Since only part of the material below is wanted, output exactly the lines from the one with "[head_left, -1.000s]" up to and including the one with "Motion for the".
---------------
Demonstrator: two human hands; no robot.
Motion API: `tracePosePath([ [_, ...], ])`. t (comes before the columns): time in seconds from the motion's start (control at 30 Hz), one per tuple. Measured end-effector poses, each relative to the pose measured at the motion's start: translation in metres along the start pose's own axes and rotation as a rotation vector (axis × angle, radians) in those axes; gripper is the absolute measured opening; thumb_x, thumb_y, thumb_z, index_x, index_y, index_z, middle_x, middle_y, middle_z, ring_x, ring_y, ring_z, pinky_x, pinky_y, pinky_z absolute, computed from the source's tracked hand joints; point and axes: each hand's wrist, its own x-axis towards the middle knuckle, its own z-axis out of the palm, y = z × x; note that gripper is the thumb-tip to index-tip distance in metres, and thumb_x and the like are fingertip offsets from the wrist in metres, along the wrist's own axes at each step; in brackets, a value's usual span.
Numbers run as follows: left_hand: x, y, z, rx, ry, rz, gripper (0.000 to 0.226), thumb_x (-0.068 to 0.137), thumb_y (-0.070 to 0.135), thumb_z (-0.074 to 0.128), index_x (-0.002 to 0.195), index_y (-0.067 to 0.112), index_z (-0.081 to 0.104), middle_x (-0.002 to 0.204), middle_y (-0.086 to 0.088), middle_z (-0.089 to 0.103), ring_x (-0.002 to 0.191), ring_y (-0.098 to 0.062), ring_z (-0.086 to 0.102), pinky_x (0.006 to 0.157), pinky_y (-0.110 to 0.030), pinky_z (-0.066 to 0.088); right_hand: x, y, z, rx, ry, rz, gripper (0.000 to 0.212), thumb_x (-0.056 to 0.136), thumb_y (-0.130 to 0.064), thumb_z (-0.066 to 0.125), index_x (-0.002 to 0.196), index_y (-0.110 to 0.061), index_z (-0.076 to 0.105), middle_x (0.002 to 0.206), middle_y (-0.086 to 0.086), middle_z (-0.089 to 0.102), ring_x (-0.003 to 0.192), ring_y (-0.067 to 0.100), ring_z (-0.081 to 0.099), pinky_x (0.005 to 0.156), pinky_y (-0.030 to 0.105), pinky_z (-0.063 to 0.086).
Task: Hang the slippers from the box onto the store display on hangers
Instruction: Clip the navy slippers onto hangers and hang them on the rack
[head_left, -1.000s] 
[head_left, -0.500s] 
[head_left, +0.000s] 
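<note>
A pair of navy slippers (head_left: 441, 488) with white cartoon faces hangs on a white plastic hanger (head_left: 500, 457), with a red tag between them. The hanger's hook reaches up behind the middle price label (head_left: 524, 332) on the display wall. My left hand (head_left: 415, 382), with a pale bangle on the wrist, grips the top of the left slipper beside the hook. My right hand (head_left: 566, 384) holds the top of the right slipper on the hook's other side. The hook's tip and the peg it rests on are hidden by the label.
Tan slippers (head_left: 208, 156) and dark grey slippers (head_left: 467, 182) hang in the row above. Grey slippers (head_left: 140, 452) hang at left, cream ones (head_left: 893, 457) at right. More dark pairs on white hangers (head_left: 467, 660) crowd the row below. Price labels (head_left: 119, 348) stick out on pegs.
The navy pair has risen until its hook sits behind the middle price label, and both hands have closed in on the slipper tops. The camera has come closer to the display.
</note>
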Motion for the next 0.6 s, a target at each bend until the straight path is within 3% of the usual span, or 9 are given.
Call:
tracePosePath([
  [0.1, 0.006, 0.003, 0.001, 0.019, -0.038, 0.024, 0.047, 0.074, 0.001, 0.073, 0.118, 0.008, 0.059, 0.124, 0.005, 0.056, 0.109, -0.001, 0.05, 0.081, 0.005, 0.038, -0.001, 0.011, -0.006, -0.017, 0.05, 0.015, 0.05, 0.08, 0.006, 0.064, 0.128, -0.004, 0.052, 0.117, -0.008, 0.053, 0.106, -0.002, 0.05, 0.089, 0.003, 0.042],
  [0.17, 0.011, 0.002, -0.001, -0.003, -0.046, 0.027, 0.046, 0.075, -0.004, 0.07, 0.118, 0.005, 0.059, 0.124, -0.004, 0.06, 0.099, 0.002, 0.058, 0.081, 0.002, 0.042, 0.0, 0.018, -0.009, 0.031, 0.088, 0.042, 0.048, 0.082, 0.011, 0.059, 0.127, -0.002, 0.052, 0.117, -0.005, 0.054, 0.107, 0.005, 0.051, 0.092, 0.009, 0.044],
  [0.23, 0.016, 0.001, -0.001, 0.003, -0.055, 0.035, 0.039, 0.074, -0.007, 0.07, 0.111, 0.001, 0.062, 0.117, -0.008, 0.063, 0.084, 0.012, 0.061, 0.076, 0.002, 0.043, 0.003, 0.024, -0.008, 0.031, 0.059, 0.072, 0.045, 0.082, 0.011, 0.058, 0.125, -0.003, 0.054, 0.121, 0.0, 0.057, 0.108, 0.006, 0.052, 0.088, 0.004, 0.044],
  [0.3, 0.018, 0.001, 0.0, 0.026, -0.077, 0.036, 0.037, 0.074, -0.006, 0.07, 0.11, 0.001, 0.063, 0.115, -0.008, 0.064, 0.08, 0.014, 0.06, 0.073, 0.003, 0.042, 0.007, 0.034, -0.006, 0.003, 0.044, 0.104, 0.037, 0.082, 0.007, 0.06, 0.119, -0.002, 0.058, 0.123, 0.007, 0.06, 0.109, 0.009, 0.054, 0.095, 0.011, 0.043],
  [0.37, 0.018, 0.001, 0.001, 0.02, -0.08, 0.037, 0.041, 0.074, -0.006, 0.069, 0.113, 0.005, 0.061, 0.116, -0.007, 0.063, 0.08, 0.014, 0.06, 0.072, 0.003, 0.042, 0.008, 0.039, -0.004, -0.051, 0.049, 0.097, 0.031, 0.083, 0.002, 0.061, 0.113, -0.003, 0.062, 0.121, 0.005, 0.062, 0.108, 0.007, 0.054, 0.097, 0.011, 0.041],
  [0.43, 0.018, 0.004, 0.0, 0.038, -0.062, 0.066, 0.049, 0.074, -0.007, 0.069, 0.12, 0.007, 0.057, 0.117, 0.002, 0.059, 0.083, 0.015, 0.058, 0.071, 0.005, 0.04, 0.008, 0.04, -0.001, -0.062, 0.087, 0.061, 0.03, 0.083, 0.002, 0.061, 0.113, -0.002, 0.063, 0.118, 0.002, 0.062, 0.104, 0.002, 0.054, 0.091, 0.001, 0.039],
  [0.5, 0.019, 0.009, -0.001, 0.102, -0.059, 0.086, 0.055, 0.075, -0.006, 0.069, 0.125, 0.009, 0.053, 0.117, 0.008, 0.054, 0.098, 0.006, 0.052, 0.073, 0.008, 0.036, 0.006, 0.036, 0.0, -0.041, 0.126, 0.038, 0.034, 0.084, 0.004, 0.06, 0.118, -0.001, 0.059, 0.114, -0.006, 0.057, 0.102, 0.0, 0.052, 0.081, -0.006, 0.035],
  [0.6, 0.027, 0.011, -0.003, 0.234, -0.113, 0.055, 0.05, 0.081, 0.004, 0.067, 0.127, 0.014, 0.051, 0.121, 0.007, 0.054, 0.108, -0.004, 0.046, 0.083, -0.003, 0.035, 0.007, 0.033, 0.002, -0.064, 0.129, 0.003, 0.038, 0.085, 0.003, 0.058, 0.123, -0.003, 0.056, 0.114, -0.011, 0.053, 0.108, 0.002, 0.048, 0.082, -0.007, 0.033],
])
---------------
__Task response__:
[head_left, -1.000s] 
[head_left, -0.500s] 
[head_left, +0.000s] 
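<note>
A pair of navy slippers (head_left: 441, 488) with white cartoon faces hangs on a white plastic hanger (head_left: 500, 457), with a red tag between them. The hanger's hook reaches up behind the middle price label (head_left: 524, 332) on the display wall. My left hand (head_left: 415, 382), with a pale bangle on the wrist, grips the top of the left slipper beside the hook. My right hand (head_left: 566, 384) holds the top of the right slipper on the hook's other side. The hook's tip and the peg it rests on are hidden by the label.
Tan slippers (head_left: 208, 156) and dark grey slippers (head_left: 467, 182) hang in the row above. Grey slippers (head_left: 140, 452) hang at left, cream ones (head_left: 893, 457) at right. More dark pairs on white hangers (head_left: 467, 660) crowd the row below. Price labels (head_left: 119, 348) stick out on pegs.
The navy pair has risen until its hook sits behind the middle price label, and both hands have closed in on the slipper tops. The camera has come closer to the display.
</note>
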Motion for the next 0.6 s, a target at each bend until the straight path is within 3% of the usual span, or 9 are given.

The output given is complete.